Friday, 17 April 2009

EPrints and its Development

I'm in the process of writing a paper about the first ten years of EPrints (yes, it'll be 10 years old at the end of October 2009), and I've been trying to put together a comprehensive overview of the internal construction of EPrints as it stands in 2009. What you might call an "architecture diagram for users".

Stung into action by John Robertson's recent blog entry on repository developments which mentions only a few of the ideas that we are working on, I thought it might be a good idea to share a draft version of this diagram.

The PDF linked from this posting shows my understanding of the internals of EPrints, highlighting the bits that we are working on at the moment in the version 3.2 development track.

Some more details about the 24 new features planned for the next release of EPrints can be found on the EPrints Wiki. Presentations and demos will be forthcoming at Open Repositories 2009, ECDL, OAI6, Sun PASIG and all good repository workshops in your area :-)

Cloud, Web, Intranet and Desktop Connectivity - repository data can now be stored in the cloud, on the web, on an intranet storage service, on a local disk or on any combination of the above. Also, the contents of the repository can be mounted on the user's desktop as a 'virtual file system'.

Desktop Document Support - thumbnails and embedded metadata extraction is provided for Microsoft Office documents. Media copyright checklists are generated for PowerPoint slideshows to assist Open Access clearance for lecture slides. Complex thumbnails are now supported, such as multi-image thumbnails for a slideshow or an embedded FLV clip of a video.

Research Management - Support for new kinds of administrator-defined data objects with project, organisation and people datasets as standard to provide compatibility with Current Research Information Systems (CRIS). Citation reporting will use ISI's Web of Science as well as Google Scholar.

Preservation Support - Preservation Planning Capabilities embedded in the repository using PRONOM and DROID.

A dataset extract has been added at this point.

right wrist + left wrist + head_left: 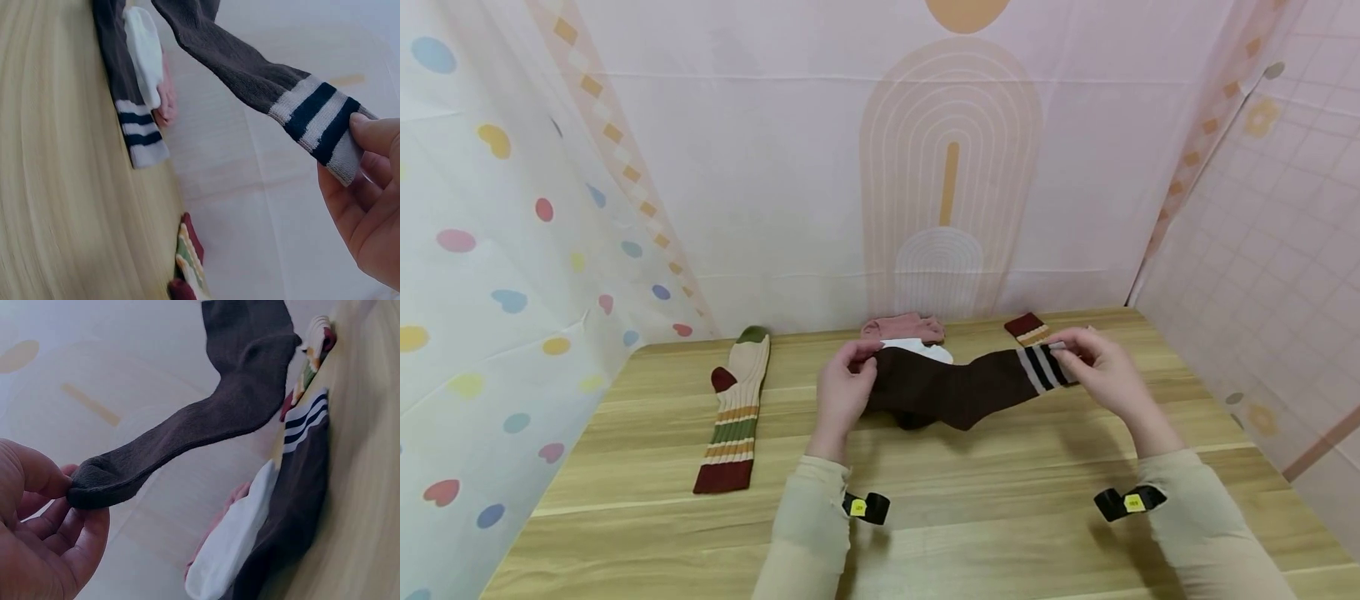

Improved EPrints Data Model - as well as eprints, now files, documents, users and all data objects have persistent URIs and arbitrary relationships between them. RDF export plugin provides linked data capabilities, and a new REST interface provides an API to all EPrints data.

Improved Interoperability and Standards - SWORD 2 (v1.3 Specification), new OAI-ORE Import and Export Plug-ins, RDF plugins improved to provide better support for W3C Linked Data, CERIF support for Current Research Information Systems and enhanced Compatability for DRIVER project systems.

Miscellaneous Improvements - there are more enhancements to repository administration and improvements to the way that abstract pages are generated. IRStats/EPStats are better integrated with EPrints distribution. Autocompletion/Name Authorities have been added for Institutions and Geographical Places (both with geolocation data). Enhanced User Profiles allow for more CV-relevant information than just publication lists. User-defined collections provide "shopping trolley" functionality for ephemeral compilations as well as persistent collections. A Scheduler / Calendar for planning for embargoes, licenses, preservation activities, periodic maintenance activities etc. Quality Assurance Issues can be manually raised and resolved. PDF coverpage capabilities will be provided as standard.


  1. Good to see the roadmap... i note the automated extraction of Office metadata.. I found to my cost that the simpler default bits were very misleading(people have a habit of taking one doc and wiping contents and writing something new-so even author is wrong in the resulting .doc.. and as for Acrobat under the various versions.. words fail me..

    The move towards data is implicit rather than explicit- could you expand a bit?

    As small suggestion, we are using NESSTAR as a stable URL provider and access medium for several research project repositories, implemented in variously Sharepoint and the Napier Knowledge Based System Framework base system feeding several such with stable datacube access... ( for example). It seems to me that a similar approach might be a useful stepping stone for data handling extension in classical document repositories... we are doing this solely as a demo (but fully functional for the two huge datasets named) for the ETIS and ETIS+ datasets in the NKBS, but it works so smoothly that I suggets you might take cognizance of this half way house...

  2. So there's a SWORD 2 (v1.3 Specification) interface? Good news ;)


  3. In reply to Adrian - hangs head in shame. Public fail. Yes, the software works but we have been slow in delivering it to Adrian, the Swordmeister General.